Scesero in soggiorno e si lasciarono cadere sulle poltrone, fiaccate dallo spavento che stavano abilmente nascondendo a se stesse. Era preferibile discutere la questione davanti ad una cioccolata calda e qualche fetta di torta sfidando con indomito coraggio calorie, diete e demoni vari.
Sophie scelse il divano, che occupò interamente allungando le belle gambe, stava per lamentarsi della copertina di pelliccia spelacchiata poggiata sullo schienale, ma all'ultimo momento si rese conto che si trattava di Pirata, il gattone violento di Desirée che dormiva imperturbato come sempre. Per ogni evenienza preferì sistemarsi fuori dalla portata degli artigli.
- C'è chi legge nel fondo di caffè - borbottò a mezza voce Gaby, guardando preoccupata la propria tazza.
Sophie, sorseggiando la cioccolata, le fece garbatamente notare.
- Tesoro, non mi sembra molto razionale - .
Desirée allungò le gambe sulla poltrona che le stava di fronte, spiegando.
- Qualche giorno fa, sono venuti a trovarmi due amici per confrontare alcuni dati, ho dovuto lasciarli da soli per un certo tempo. Uno di loro ha la mania dell'elettronica, perciò non è da escludere che possano avere installato da qualche parte un semplice dispositivo capace di supplire per alcuni istanti alla mancanza d'energia. In fin dei conti non si è trattato che di qualche secondo. Tra l'altro, uno di loro non molto tempo fa è stato vittima di uno dei miei machiavellici scherzetti - .
- Davvero? - Gaby era sollevata.
Desirée annuì con un sorriso forzato, dal volto traspariva stanchezza. Le ore passate davanti al computer avevano lasciato il segno.
Il ritorno della ragione e della calma piacquero a Sophie, che si ricordò il motivo della sua visita.
- A proposito, stavo quasi dimenticando di dirvi che sono stata invitata a un'altra di quelle feste eleganti che a voi non piacciono. Mi hanno chiesto di portare qualche amica. Sono quasi tutti giovani manager, quindi mancano le donne - . Per Sophie c'erano cose più importanti al mondo che presunti fantasmi nel computer.

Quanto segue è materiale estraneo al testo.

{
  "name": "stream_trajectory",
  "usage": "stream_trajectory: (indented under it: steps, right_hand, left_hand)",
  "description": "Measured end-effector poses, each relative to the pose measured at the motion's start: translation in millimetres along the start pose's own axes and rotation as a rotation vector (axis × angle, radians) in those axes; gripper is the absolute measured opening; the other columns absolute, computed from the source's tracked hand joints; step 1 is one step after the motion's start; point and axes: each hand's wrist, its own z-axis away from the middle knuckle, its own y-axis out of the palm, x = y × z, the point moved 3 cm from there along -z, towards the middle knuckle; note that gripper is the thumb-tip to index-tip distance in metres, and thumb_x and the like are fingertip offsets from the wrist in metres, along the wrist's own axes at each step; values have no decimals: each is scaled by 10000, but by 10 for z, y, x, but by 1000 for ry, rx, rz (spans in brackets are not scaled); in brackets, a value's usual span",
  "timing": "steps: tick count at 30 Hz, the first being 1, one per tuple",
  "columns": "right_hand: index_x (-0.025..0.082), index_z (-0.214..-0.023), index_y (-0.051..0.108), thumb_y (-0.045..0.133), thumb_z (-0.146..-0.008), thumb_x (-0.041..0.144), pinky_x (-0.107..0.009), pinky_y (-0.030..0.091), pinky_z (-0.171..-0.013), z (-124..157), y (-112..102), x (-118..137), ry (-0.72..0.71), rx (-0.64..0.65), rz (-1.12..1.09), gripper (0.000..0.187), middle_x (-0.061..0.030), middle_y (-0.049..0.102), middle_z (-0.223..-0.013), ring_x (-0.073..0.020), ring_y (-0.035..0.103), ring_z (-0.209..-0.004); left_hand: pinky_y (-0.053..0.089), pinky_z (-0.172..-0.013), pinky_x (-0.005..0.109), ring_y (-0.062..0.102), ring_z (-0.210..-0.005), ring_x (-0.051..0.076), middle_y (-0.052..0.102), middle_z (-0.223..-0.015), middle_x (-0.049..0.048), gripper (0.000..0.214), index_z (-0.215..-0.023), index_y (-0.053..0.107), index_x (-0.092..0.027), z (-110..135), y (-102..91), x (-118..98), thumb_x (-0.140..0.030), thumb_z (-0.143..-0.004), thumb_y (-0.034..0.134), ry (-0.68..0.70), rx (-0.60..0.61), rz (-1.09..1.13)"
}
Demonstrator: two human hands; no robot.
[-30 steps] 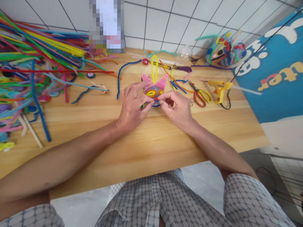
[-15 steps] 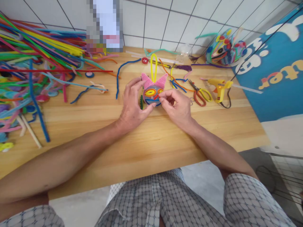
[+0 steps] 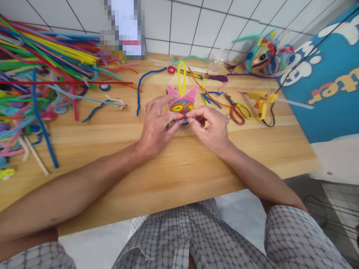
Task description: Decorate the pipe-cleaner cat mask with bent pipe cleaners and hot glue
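A cat-like craft face (image 3: 183, 101) with pink pointed ears, yellow-orange ringed eyes and a yellow loop on top lies on the wooden table. Over its lower part, my two hands meet at a short red pipe cleaner piece (image 3: 183, 117). My left hand (image 3: 157, 123) pinches the left end between thumb and index finger, its other fingers reaching up by the pink ear. My right hand (image 3: 210, 125) is closed on the right end with thumb and fingertips. The fingers hide much of the face's lower half.
Scissors (image 3: 238, 110) and a yellow glue gun (image 3: 261, 104) with a cord lie to the right. A big heap of pipe cleaners (image 3: 56, 56) covers the left side. A blue pipe cleaner (image 3: 138, 91) and a red button (image 3: 171, 70) lie behind. A colourful decorated craft (image 3: 265, 56) stands at the back right.
My left thumb and index finger have come in from the craft's side and closed on the red piece. My right hand keeps its grip on it.
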Motion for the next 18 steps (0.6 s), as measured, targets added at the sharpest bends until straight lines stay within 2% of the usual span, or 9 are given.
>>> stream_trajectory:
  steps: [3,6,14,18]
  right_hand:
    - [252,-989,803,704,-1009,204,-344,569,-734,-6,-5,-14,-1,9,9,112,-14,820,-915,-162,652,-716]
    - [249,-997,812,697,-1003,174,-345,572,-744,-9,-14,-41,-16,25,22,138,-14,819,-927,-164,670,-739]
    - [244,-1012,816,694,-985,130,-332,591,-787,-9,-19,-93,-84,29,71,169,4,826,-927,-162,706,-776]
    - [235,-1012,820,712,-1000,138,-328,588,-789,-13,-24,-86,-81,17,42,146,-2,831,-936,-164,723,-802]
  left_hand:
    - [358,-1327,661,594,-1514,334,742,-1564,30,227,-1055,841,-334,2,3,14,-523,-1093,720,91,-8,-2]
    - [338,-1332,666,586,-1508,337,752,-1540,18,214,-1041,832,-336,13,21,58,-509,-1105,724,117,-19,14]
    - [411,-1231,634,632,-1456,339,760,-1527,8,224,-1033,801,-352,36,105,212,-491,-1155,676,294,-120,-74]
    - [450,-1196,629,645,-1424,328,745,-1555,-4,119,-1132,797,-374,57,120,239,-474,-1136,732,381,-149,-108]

- Sophie, sai che non è il tipo di società che ci piace, inoltre all'ultima festa del genere, dove ti abbiamo accompagnata, c'erano da mangiare soltanto microscopiche schifezzuole molto chic ed io sono rimasta letteralmente a digiuno. Non ho molta simpatia per l'alta cucina e tanto meno per l'alta società - le spiegò Gaby ancora un po' offesa mettendo il broncio.
- Le aragoste non erano male, e poi c'erano anche le ostriche - obiettò Sophie, cercando di salvare il prestigio della festa.
- Se non se le fosse mangiate tutte Desirée... - .
Desirée sorrise al ricordo e domandò.
- Davvero sembro cafona? - .
- No tesoro, si vede che hai ricevuto un'ottima educazione che per ragione di quotidiana comodità non applichi. In ogni modo, non vi sembra di avere superato l'età in cui si va ai ricevimenti solo per mangiare? Che sta succedendo là fuori? - .
- Finché non s'ingrassa, perché no? Credo che sia Falstaff, che sta nuovamente infastidendo il cagnetto della signora Fayette - spiegò Desirée sbadigliando.
- Comunque, voi due in quegli ambienti piacete, non fanno altro che chiedere di voi - .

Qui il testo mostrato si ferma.